- Promotional poster
- Directed by: Bill Plympton
- Written by: Bill Plympton P.C. Vey
- Produced by: Bill Plympton
- Starring: Charis Michelsen; Tom Larson; Richard Spore;
- Cinematography: John Donnelly
- Edited by: Anthony Arcidi
- Music by: Maureen McElheron
- Production company: Italtoons Corporation
- Distributed by: Lions Gate Films
- Release dates: September 8, 1997 (TIFF); August 28, 1998;
- Running time: 73 minutes
- Country: United States
- Language: English
- Budget: $250,000
- Box office: $467,272

= I Married a Strange Person! =

1997 American adult animated comedy film

I Married a Strange Person! is a 1997 American independent adult animated romantic comedy film by Bill Plympton.

==Plot==

As the film begins, a brown bird in flight becomes infatuated with a blue bird, and they begin mating in midair. After passing through a cloud they fall into a nosedive, eventually striking a satellite dish on top of a house belonging to Mr. Grant Boyer- Grant is then struck by a beam of mysterious energy. Soon afterward - and now married to a woman named Keri - a strange power begins to manifest itself in Grant which seems to wildly affect the state of reality, people and objects based on his whims, daydreams, and/or imagination. This frightens Keri while they try to have sex, and they both soon go to her parents' house to have dinner she discusses this problem with her mother. Her parents express they did disapprove of her marriage to Grant, and at dinner Grant's powers are inflicted upon Keri's mother through insects and her father through musical instrumentation while Grant initiates a dance with his confused wife.

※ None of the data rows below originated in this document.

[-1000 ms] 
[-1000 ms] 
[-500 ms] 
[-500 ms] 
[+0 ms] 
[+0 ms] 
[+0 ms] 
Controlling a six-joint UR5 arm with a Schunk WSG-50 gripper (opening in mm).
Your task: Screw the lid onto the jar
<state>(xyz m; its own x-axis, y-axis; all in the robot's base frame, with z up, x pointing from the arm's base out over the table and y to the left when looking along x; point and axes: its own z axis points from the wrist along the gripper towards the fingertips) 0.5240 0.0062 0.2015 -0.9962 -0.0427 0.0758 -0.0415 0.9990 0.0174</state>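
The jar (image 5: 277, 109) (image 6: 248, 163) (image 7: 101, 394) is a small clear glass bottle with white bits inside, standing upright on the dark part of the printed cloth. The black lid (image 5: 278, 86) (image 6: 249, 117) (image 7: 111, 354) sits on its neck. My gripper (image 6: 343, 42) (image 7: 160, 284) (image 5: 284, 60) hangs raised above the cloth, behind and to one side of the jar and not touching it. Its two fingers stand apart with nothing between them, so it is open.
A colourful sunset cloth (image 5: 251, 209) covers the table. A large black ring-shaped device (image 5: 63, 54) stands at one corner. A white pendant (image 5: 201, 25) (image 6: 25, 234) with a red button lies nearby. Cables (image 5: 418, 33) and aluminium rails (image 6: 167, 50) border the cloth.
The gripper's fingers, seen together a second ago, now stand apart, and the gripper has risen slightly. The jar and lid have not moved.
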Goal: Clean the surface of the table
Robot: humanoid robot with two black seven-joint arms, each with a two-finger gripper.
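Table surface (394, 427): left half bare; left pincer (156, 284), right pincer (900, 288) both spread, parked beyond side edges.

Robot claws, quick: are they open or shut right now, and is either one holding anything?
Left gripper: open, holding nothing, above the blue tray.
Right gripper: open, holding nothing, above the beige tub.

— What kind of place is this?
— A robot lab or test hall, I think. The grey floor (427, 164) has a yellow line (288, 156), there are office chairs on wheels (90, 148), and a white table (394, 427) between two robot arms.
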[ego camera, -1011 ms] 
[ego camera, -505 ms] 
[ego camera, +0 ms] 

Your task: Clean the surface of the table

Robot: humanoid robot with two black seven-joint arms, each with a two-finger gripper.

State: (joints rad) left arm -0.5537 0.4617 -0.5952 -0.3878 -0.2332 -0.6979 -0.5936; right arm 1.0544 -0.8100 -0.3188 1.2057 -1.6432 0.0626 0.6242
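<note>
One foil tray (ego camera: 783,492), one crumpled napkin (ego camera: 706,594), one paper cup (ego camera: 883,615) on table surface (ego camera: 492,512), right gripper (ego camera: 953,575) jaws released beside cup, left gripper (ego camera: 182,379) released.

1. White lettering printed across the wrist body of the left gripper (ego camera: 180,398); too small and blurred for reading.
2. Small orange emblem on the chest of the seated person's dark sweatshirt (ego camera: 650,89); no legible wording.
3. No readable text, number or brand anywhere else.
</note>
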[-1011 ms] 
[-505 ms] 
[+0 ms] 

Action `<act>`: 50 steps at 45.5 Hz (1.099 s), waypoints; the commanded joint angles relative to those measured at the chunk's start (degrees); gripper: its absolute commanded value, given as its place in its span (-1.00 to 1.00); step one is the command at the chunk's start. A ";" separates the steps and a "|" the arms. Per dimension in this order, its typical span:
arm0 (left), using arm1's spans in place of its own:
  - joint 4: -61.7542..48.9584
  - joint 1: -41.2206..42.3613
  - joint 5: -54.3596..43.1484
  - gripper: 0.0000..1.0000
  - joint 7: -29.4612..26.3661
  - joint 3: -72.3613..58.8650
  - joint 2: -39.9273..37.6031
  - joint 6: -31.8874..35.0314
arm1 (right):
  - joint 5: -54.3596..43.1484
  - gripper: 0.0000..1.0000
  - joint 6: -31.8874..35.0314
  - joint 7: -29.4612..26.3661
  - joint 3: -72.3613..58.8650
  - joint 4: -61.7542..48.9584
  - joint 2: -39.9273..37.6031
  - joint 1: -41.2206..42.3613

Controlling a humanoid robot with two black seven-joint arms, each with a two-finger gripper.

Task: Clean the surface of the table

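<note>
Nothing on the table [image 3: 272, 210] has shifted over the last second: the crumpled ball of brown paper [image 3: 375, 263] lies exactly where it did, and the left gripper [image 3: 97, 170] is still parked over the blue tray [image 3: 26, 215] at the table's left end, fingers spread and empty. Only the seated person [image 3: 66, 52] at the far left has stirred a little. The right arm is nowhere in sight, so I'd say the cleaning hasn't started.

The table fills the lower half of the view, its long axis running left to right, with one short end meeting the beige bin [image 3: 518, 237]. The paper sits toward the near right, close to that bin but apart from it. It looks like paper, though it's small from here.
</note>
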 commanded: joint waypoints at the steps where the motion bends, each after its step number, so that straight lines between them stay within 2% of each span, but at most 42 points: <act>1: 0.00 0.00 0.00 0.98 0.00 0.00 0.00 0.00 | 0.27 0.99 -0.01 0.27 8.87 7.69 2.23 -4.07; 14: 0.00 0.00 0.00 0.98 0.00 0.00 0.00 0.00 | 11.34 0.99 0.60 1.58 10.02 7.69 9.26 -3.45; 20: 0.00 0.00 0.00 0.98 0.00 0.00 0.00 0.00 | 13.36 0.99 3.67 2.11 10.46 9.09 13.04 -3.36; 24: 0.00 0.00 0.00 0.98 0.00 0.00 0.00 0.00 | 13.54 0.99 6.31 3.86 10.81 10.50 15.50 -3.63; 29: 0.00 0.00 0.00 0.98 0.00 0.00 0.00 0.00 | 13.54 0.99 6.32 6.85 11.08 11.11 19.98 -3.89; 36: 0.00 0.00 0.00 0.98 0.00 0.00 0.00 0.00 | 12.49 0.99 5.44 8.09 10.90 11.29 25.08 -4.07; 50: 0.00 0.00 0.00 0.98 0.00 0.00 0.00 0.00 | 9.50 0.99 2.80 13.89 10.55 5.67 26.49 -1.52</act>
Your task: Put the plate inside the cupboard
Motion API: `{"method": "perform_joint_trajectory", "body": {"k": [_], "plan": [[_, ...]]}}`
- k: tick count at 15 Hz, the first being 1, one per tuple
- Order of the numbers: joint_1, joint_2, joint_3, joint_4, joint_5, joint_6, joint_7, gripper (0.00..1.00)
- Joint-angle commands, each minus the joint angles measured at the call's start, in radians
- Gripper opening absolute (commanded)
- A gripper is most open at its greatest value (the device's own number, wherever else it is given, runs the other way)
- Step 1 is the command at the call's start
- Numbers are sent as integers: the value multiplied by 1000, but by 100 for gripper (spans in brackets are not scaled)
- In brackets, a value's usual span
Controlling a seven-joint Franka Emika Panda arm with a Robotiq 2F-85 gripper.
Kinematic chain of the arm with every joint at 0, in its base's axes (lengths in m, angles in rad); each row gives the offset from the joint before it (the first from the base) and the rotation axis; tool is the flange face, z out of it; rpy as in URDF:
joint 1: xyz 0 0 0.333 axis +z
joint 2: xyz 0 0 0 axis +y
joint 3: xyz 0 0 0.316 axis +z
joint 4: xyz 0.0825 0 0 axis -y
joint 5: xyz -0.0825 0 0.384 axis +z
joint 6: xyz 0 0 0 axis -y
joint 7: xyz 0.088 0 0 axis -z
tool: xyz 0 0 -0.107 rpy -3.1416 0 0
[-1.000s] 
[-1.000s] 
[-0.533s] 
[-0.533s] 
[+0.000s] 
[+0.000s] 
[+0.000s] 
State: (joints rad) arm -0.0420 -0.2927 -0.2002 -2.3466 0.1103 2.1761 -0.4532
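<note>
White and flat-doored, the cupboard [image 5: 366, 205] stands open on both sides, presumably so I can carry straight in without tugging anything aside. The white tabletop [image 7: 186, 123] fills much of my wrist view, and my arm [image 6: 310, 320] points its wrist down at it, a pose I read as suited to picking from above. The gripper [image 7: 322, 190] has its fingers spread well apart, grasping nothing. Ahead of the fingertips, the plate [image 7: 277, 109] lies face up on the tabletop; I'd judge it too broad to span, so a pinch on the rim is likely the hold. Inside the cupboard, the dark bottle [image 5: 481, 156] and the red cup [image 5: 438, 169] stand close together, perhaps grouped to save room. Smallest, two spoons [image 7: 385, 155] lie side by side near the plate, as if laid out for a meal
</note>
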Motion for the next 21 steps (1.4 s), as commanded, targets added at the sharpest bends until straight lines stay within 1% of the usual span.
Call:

A broadcasting company called Smilecorp is in desperate need of higher ratings. Led by a power-hungry man named Larson P. Giles, he proceeds to demonstrate his militant cruelty upon his television show pitchmen through the use of his underling Col. Ferguson. Back at Grant's home he witnesses his next-door neighbor Bud Sweeny cutting his lawn, and ends up anthropomorphizing a blade of grass - it attempts to eliminate Bud with his own mower, though he is saved when Grant transforms the mower into a large, friendly caterpillar. While Grant stands perplexed by what he both did and witnessed, Bud runs into his house to call the popular Jackie Jason Variety Show and inform them of Grant's amazing powers. Meanwhile, Keri Boyer lies crying and wondering about her husband, though when Grant tries to comfort her about the lasting nature of their love Keri becomes overweight with wrinkles temporarily and to her great terror. After making up, they proceed to have sex, but Keri grows increasingly frustrated with Grant's inability to control his wild powers, affecting her for the duration of the scene.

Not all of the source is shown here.